We have been caring for our hog, to the letter of the advice on the extensive reading we did before and after acquiring the hog, however she is becoming grumpier and more and more timid to the point that she is basically unhandleable as of right now.

We try to get her out every evening, and sit with her on our laps, giving her opportunity to come out of her sleeping bag on her own account, as we don't want to stress her by sort of tipping her out of her bag.

We're trying to hand feed her with mealworms and crickets too (but not too much) and she is quite willing to come to us to eat the live food, but retreats to her bag immediately afterwards.

She does the huff/sneeze and raising of quills constantly, and we're beginning to worry that she is going to bite as she turns around so violently if you try and touch her.

The really strange thing is that often she doesn't appear to be scared of us exactly, more just extremely grumpy and antisocial. She also does sleep _constantly_ she only gets up to eat it seems.

We've also put worn clothing in her cage to act as her bed so she can get used to our smell, but she rejects it and sleeps in her grassy tunnel instead.

We've just bought a plastic animal pen and plastic ball for her to run around in, and hopefully that will give her something to enjoy coming out for, but otherwise I'm slightly at my wit's end.

I know it has only been three weeks since christmas, and if she hadn't improved much in that time I could understand, knowing that animal socialisation can take considerable time, but it's that she has become soooo much worse. 

Any help or advice very gratefully received.


----------



## pgag_1_york (Mar 12, 2008)

Hi

can we get some more details plz,

how old is she? what set up are you using? where about did she come from

could be a few things really and they can also take some time to settle in,

have you ruled out the possibility of any illness or mites etc....?

you could also try having a look at the bonding and behaviour section here Pygmy Hogs UK - African Pygmy Hedgehog Forum are a few topics on huffy hogs


----------



## jakakadave (Dec 29, 2009)

She's about 15 weeks old and she is in an indoor rabbit hutch measuring approx 36" x 24". She has, as a temporary measure got canine incontinence sheets down as her substrate. We stopped using wood shavings as provided by the breeder as they got stuck to her and her bedding. We're in the process of making floor coverings out of two layers of corduroy with a layer of fleece in the middle. For warmth we have a whelping matt and a ceramic heat lamp which seem to provide enough warmth.

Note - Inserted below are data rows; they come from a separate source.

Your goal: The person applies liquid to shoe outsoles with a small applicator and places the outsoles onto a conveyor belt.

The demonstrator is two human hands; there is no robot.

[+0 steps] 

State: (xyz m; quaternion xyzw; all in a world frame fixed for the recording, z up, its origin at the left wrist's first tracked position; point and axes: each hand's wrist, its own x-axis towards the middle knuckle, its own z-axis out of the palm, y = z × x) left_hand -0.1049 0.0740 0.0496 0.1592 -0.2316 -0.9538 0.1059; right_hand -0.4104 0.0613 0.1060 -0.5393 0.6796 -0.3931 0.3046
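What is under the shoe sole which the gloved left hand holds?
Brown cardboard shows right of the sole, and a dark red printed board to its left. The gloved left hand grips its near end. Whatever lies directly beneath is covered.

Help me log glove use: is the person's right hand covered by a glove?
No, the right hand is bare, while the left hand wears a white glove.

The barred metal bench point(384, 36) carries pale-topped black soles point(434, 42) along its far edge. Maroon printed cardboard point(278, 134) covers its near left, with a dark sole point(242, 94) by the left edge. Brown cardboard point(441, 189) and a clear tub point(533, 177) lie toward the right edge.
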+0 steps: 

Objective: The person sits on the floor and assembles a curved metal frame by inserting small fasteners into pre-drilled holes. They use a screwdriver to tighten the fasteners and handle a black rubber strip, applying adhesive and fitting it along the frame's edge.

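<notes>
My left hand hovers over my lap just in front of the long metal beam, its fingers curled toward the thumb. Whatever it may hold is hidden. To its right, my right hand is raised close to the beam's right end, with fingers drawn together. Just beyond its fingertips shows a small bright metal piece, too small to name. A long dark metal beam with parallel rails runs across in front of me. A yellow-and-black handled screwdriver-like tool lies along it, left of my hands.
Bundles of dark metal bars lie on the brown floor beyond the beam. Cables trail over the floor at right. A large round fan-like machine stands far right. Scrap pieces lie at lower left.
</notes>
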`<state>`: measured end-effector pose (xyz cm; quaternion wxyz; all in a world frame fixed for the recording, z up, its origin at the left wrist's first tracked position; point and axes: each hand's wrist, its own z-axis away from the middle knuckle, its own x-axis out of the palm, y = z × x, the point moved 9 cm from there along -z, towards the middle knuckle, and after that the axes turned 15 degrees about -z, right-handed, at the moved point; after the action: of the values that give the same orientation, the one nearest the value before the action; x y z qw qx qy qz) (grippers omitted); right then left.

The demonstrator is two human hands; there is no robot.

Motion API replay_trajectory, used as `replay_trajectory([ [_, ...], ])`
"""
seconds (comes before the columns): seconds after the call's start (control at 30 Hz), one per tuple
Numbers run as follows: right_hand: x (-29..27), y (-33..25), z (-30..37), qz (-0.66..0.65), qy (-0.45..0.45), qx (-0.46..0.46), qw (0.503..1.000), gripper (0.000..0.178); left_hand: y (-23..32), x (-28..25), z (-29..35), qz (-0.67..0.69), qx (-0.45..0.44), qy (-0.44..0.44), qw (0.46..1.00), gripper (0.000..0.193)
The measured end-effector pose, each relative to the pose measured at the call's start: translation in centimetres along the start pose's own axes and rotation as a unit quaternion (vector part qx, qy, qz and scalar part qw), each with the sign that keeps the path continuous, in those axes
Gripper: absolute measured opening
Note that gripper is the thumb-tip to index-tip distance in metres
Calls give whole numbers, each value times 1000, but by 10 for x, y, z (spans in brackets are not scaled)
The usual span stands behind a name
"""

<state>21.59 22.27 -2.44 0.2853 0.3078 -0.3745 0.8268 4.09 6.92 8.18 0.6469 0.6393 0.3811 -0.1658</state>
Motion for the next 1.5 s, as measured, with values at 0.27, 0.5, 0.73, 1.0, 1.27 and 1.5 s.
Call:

She doesn't appear to have mites or anything and seems happy enough as long as we don't touch her. She has been out in the new plastic ball we bought for her tonight for a good half an hour, and she seemed to really enjoy it, but got really huffy and franticly trying to run away when we tried to sit with her on my OH's lap.


----------



## panther_87k (Feb 4, 2009)

when you say plastic ball, do you mean the type of thing used for hamsters? if so please stop using it, they can easily get their toes/nails caught in the slits which can result in horrific injury. just letting her run around in the playpen you have, and around on your laps would be fine, you can also move her wheel into her playpen when she is out. 

at 15 weeks she is still only really a baby, so will sleep ALOT, providing she is eating/pooping/exercising fine, and is warm enough, large amounts of sleep are normal. as she gets older she will sleep a little less, although dont forget she also awake when you are sleep.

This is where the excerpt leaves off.